The real drama here is UMG’s experiment, if other major music labels follow, how the average consumer responds, Universal’s love/hate relationship Apple and Steve Jobs, and what Apple does or doesn’t do to counter-punch, if needed.
Think about it.
Google’s activity of late points toward Apple, not away from it. There’s the recent release of Apple’s iLife and iWork applications, which include tighter integration to certain Google products, the availability of YouTube on the AppleTV and iPhone, and Google Maps on the iPhone. And let’s not forget Google CEO Eric Schmidt sitting on the Apple board of directors.
Why would Google risk pissing off Jobs, harming the iTMS, and stunting future growth opportunities between the two companies for something other than what it does during the course of its day — search and making money off text ads?
gBox fits perfectly into the Google model.
Google will not get a cut of music sales and describes its new arrangement strictly as an advertising relationship.
Additionally, gBox Chief Executive Officer Tammy Artim has said gBox’s marketing strategy is to include Google and social networking sites, not just using the traditional approach of driving music buyers to a specific site to discover new artists and songs and to make purchases.
Instead of doing marketing and (advertising on) billboards on Highway 101 to go to gBox, we want to take advantage of the viral element that has been so successful for companies in the past, Artim said.
UMG itself notes that the importance of the DRM-free experiment will “provide valuable insights into the implications of selling our music in an open format.” Google is listed as a participant, along with Wal-Mart, Best Buy, Rhapsody, Transworld, Passalong Networks, Amazon.com, and Puretracks.
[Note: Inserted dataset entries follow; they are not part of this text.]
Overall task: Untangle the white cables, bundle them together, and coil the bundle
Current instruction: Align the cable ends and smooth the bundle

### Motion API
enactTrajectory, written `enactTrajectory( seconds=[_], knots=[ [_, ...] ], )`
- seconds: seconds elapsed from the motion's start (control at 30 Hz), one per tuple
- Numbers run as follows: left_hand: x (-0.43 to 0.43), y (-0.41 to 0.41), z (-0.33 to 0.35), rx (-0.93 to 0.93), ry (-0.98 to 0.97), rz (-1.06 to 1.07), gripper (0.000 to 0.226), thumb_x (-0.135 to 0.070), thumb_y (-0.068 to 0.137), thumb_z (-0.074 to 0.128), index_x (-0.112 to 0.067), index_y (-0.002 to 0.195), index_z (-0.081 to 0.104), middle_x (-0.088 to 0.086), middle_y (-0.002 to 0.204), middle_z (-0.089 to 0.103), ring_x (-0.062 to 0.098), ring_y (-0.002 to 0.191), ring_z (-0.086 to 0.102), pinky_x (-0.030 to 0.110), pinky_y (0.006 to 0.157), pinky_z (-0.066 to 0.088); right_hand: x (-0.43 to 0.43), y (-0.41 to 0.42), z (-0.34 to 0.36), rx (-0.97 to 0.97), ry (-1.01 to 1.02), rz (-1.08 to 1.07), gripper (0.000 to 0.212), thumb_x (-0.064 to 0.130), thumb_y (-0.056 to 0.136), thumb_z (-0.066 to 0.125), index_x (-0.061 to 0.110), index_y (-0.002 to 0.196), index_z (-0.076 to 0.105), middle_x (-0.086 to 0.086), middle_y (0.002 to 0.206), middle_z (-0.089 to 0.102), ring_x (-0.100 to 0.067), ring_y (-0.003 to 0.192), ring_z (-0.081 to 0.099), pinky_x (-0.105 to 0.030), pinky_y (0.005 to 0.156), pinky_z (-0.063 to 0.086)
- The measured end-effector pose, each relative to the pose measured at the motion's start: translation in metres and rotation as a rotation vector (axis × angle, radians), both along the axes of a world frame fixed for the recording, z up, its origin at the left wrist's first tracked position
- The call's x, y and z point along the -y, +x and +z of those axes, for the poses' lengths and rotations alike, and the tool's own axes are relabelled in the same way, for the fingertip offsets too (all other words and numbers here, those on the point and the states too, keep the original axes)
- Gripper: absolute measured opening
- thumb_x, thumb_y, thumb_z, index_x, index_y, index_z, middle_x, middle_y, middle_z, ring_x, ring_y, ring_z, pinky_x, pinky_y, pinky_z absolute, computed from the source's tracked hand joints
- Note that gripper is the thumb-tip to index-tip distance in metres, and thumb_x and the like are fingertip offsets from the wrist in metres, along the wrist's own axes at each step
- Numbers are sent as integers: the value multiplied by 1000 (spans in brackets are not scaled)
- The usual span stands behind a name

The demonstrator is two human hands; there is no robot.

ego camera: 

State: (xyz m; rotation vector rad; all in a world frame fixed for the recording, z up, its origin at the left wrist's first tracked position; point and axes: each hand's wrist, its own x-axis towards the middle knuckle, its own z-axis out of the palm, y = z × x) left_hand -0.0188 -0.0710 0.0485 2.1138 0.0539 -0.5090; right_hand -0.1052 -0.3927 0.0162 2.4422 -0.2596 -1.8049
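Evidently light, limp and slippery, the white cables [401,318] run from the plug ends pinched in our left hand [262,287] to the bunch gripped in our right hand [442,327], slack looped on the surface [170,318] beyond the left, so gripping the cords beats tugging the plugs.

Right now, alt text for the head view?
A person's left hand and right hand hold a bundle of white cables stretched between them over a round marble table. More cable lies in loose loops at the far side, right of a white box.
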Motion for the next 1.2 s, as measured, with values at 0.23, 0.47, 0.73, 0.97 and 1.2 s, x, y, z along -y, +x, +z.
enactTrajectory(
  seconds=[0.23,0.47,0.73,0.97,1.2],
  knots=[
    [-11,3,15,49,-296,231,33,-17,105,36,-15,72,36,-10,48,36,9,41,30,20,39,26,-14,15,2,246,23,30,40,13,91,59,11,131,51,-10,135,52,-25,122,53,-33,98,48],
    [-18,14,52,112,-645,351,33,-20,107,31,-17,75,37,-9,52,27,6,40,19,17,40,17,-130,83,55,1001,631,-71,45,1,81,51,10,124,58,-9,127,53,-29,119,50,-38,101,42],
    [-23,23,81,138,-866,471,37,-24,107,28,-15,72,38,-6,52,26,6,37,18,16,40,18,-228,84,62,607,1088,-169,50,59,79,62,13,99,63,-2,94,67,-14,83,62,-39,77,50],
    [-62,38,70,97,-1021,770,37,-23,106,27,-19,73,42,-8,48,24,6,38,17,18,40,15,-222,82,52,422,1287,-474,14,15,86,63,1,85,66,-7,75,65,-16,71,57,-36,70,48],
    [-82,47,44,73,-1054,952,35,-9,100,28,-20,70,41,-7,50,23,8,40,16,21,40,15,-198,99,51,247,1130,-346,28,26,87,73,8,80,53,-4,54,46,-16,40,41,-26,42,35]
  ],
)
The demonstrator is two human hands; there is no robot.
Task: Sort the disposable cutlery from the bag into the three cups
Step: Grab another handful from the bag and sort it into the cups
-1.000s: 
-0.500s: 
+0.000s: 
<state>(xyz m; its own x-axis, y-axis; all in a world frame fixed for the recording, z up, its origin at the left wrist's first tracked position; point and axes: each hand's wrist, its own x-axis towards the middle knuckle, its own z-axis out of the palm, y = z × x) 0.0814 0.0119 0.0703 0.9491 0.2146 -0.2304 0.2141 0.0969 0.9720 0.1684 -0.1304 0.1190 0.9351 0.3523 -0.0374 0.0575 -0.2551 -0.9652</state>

The focus of gBox is to make the “search and buying process as simple as possible” and, since consumers search for music online, “Google is a powerful way to drive consumers to this test.”
UMG, whose labels collectively account for one out of every three new releases sold in the United States, according to Nielsen SoundScan data, will make albums and tracks available from artists such as Amy Winehouse, Fall Out Boy, 50 Cent, Black Eyed Peas, Maroon 5, Sting, Elvis Costello, among many more.
If gBox is successful, and in doing so chips away at the dominance of the ITMS, it will be due more to the allure of DRM-free music and the record industry’s battle against Jobs and Apple than it will be because of Google’s involvement.